Numbers are cold, but they are the best I can do to represent the breadth of loss in US wars. Please remember, these figures represent individual people with families. The total number of US deaths in war from 1775 – June 1, 2020, is 966,689. The total includes combat deaths and those who died in theater for other reasons. But that is not the total sum lost to war. Untold numbers of service members returned home and died from diseases and other war-related ailments. Others died by suicide and drug abuse due to post-traumatic stress and moral injury. We do not know the exact numbers because they are not adequately tracked.

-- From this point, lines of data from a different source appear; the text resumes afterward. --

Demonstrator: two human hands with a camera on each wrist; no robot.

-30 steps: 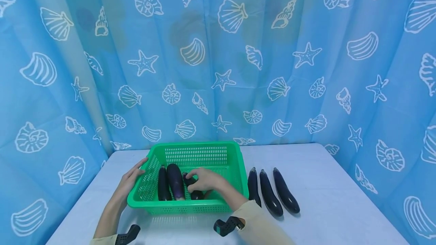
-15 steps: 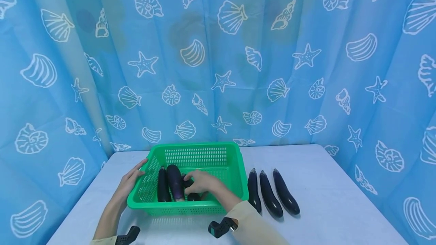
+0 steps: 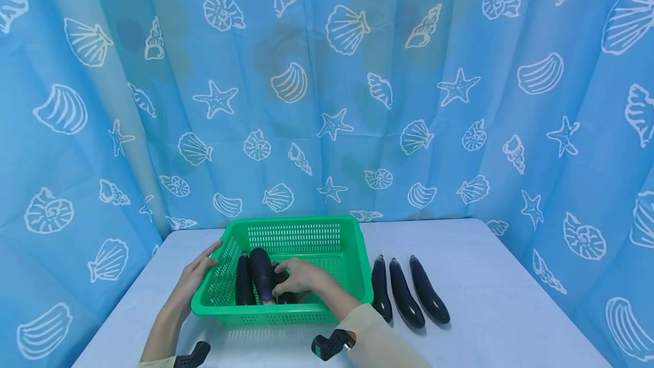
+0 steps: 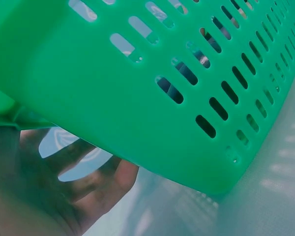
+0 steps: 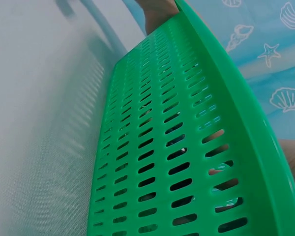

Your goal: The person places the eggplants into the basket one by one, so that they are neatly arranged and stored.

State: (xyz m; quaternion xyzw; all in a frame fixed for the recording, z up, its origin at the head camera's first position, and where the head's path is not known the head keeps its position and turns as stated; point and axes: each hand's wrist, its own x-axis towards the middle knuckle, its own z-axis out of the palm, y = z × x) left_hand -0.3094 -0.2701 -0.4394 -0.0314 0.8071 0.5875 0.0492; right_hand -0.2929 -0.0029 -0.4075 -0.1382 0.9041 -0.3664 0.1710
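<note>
A green perforated plastic basket (image 3: 281,310) stands on the table. My left hand (image 3: 191,277) rests against its left rim; in the left wrist view, the fingers (image 4: 108,184) are spread at the outer wall. Inside, my right hand (image 3: 300,276) grips a dark eggplant (image 3: 280,277) between thumb and fingers, partly hiding it. Left of that lie a thick eggplant (image 3: 261,274) and a slim eggplant (image 3: 244,283), side by side. The right wrist view mostly shows the basket's slotted front wall (image 5: 157,137), which hides the gripping fingers.
Three eggplants lie in a row on the white table right of the basket: a left one (image 3: 380,288), a middle one (image 3: 405,297) and a right one (image 3: 428,291). A blue shell-patterned curtain (image 3: 327,101) hangs behind the table and along both sides.
My right hand has shifted slightly left with the eggplant, bringing it close beside the thick one. The left hand stays at the basket's rim.
</note>
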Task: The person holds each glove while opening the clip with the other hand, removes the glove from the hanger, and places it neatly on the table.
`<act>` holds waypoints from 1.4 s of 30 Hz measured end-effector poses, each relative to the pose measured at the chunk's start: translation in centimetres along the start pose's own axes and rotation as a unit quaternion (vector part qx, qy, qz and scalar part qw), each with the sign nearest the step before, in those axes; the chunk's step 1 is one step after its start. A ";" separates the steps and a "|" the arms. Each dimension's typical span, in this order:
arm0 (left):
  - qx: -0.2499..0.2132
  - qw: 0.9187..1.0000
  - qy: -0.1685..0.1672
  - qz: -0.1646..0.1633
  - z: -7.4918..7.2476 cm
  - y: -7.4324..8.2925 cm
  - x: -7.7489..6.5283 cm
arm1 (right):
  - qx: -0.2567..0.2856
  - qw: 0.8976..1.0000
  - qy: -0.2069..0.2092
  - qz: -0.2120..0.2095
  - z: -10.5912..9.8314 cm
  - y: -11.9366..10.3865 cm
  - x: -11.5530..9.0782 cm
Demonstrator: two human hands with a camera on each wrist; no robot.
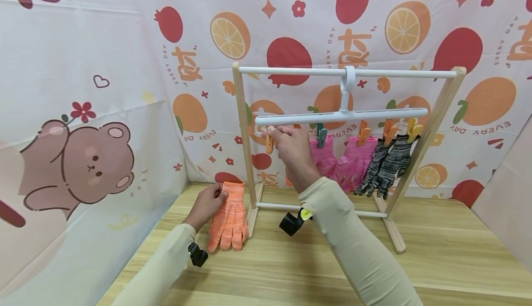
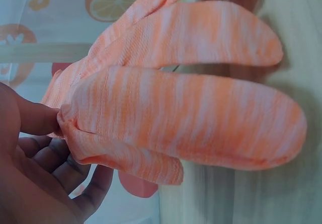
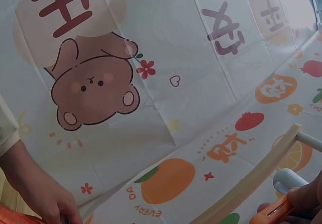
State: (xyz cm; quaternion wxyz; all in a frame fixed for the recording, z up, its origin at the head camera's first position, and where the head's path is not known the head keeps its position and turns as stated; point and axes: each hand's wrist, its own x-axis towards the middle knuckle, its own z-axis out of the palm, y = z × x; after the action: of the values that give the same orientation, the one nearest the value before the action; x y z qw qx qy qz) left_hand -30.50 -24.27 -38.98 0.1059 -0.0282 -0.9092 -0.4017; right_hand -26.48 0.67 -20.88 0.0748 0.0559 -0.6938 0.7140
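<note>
Unlike left wrist, head view shows the pinched clothespin (image 1: 269,145).

A rack (image 1: 287,71) stands on a table (image 1: 440,264) before a backdrop (image 1: 257,24), with a second cloth wall (image 1: 124,33) at left. A hanger (image 1: 303,119) hooks over the top bar near its middle. A right hand (image 1: 294,154) pinches 1 clothespin (image 1: 269,145) beneath the hanger's left end; 4 other clothespins (image 1: 321,136) sit farther right, gloves (image 1: 355,162) hanging below. Just left of the rack, a left hand (image 1: 206,205) holds another glove (image 1: 229,218) by its upper part.
</note>
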 end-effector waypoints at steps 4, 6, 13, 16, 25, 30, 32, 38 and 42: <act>0.003 1.000 -0.001 -0.001 0.0 -0.3 0.4 | 0.000 1.000 -0.003 -0.005 0.1 0.0 0.0; 0.001 1.000 -0.004 -0.003 0.1 -0.5 0.6 | 0.000 1.000 -0.002 -0.005 0.1 0.0 -0.1; 0.003 1.000 -0.008 -0.004 0.5 -0.9 1.2 | 0.010 1.000 0.003 -0.008 0.1 0.1 -0.2; 0.006 1.000 -0.005 0.001 0.7 -1.0 1.3 | 0.008 1.000 0.004 -0.011 0.1 0.2 -0.2; 0.019 1.000 -0.012 -0.012 1.1 -2.0 1.7 | 0.011 1.000 0.007 -0.008 0.1 0.2 -0.2; 0.019 1.000 -0.014 -0.019 1.3 -2.5 1.8 | 0.011 1.000 0.008 -0.008 0.1 0.1 -0.1; 0.021 0.999 -0.015 -0.022 1.3 -2.7 1.9 | 0.011 1.000 0.008 -0.007 0.1 0.1 -0.1; 0.023 0.999 -0.026 -0.032 1.6 -3.2 2.0 | 0.003 1.000 0.011 -0.005 0.2 0.2 -0.1; 0.021 0.999 -0.026 -0.038 1.9 -3.5 2.0 | 0.006 1.000 0.013 -0.004 0.2 0.3 0.0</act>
State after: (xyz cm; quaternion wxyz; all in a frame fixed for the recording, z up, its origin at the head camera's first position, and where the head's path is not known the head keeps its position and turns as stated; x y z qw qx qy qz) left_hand -33.23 -25.31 -42.26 0.0671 -0.0020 -0.9203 -0.3855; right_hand -26.49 0.42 -21.16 0.0863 0.0500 -0.6881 0.7188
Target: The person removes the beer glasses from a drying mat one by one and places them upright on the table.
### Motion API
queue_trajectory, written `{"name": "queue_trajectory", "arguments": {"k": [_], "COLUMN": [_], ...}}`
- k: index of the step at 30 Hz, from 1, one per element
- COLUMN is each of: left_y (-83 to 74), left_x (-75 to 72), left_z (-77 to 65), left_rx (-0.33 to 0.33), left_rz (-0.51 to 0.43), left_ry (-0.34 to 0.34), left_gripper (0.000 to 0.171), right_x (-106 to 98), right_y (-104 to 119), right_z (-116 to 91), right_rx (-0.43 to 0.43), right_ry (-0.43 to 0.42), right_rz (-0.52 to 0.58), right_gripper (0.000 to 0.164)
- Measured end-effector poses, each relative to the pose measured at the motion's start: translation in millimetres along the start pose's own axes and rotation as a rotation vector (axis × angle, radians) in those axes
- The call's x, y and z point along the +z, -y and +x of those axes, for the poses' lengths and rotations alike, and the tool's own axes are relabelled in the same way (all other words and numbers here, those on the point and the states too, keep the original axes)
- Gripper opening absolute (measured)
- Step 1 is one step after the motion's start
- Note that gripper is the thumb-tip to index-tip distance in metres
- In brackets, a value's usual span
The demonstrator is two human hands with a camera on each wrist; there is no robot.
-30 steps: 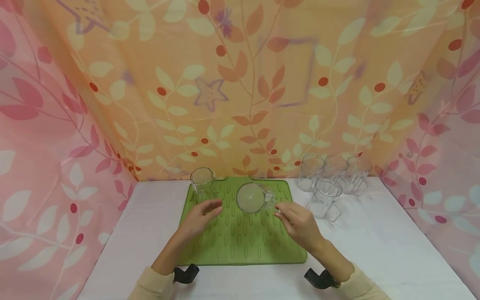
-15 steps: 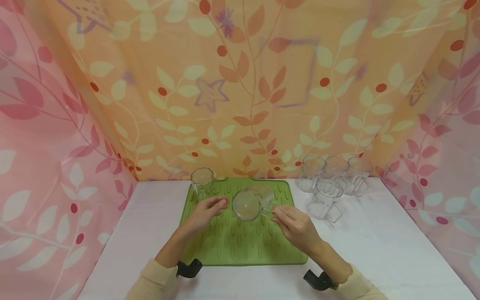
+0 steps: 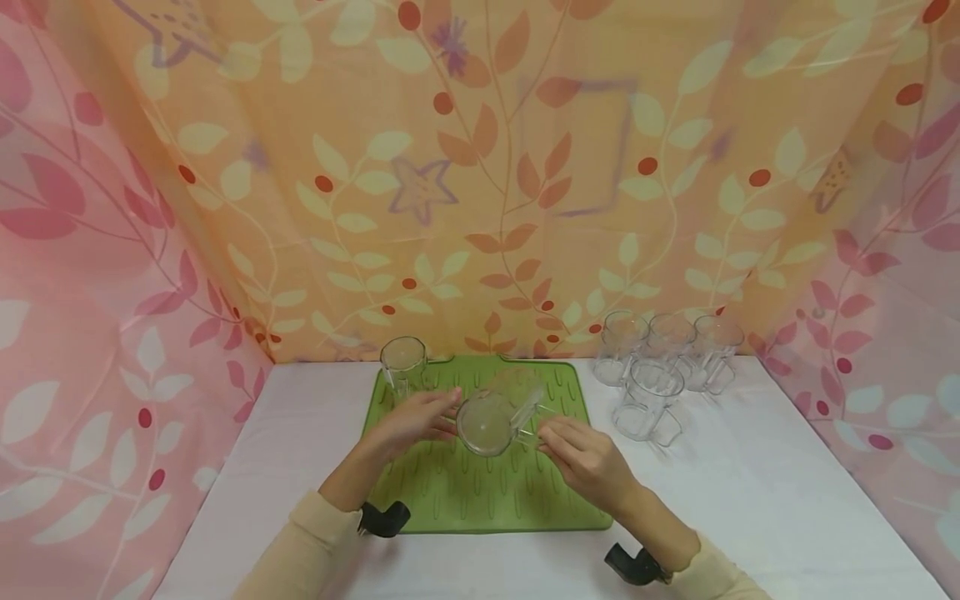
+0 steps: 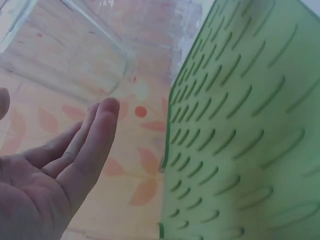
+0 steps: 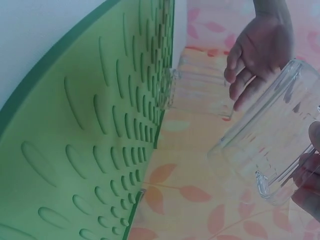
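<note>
A clear glass mug (image 3: 487, 425) hangs tilted above the green ridged mat (image 3: 495, 500). My right hand (image 3: 588, 462) grips it by the handle; in the right wrist view only some fingertips (image 5: 306, 197) show at the handle. On the mug's other side, my left hand (image 3: 416, 421) reaches toward it with fingers extended and nothing held. Its fingers (image 4: 85, 150) lie close to the glass in the left wrist view; whether they touch it I cannot tell. Behind the left hand, a second glass mug (image 3: 403, 354) stands at the mat's back left corner, its lower part partly hidden.
Several more glass mugs (image 3: 648, 383) stand grouped on the white tabletop (image 3: 712, 483), right of the mat. A floral cloth (image 3: 480, 208) rises behind the table, with pink cloth on both sides.
The held mug has come nearer and a little left, and its tilt has changed so more of its side shows. My left hand has moved right, up to the mug.
</note>
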State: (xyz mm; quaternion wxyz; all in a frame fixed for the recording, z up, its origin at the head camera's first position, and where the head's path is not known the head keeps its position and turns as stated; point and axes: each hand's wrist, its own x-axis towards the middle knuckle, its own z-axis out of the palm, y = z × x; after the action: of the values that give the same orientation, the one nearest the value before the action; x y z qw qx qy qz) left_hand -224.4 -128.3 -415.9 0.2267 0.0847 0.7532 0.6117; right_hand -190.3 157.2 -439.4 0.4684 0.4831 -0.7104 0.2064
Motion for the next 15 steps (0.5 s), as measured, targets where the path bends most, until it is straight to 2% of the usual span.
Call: {"name": "queue_trajectory", "arguments": {"k": [4, 15], "left_y": [-1.8, 2.7], "left_x": [3.6, 13.9], "left_z": [1.3, 5.8], "left_rx": [-0.035, -0.088], "left_rz": [-0.075, -0.197], "left_ry": [0.069, 0.165], "left_gripper": [0.071, 0.076], "right_x": [0, 4], "right_y": [1, 0], "right_z": [0, -5], "right_rx": [-0.018, -0.075], "right_ry": [0.011, 0.005], "right_rz": [-0.014, -0.016], "right_gripper": [0.029, 0.023]}}
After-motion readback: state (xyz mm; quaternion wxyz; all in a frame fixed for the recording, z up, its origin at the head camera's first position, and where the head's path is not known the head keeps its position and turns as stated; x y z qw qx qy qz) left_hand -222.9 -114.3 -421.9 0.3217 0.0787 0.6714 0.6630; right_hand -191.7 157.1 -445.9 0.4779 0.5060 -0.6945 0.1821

“Enemy” combatant and civilian numbers are elusive. Quoting Chis Hedges from a March 2003 New York Times article, “Americans and their allies typically cause 10 to 20 times more combat casualties than American forces suffer.”
Retired Army COL, Chief Prosecutor in the My Lai Massacre Cases and Emeritus Professor of Law at the University of Missouri Kansas City Law School, Professor William G. Eckhardt, is a well-respected researcher on civilian deaths in war. In his March 1989 academic paper, Civilian Deaths in Wartime, Professor Eckhardt writes, “On the average, half of the deaths caused by war happened to civilians, only some of whom were killed by famine associated with war…” “The civilian percentage share of war-related deaths remained at about 50% from century to century.” (p. 97)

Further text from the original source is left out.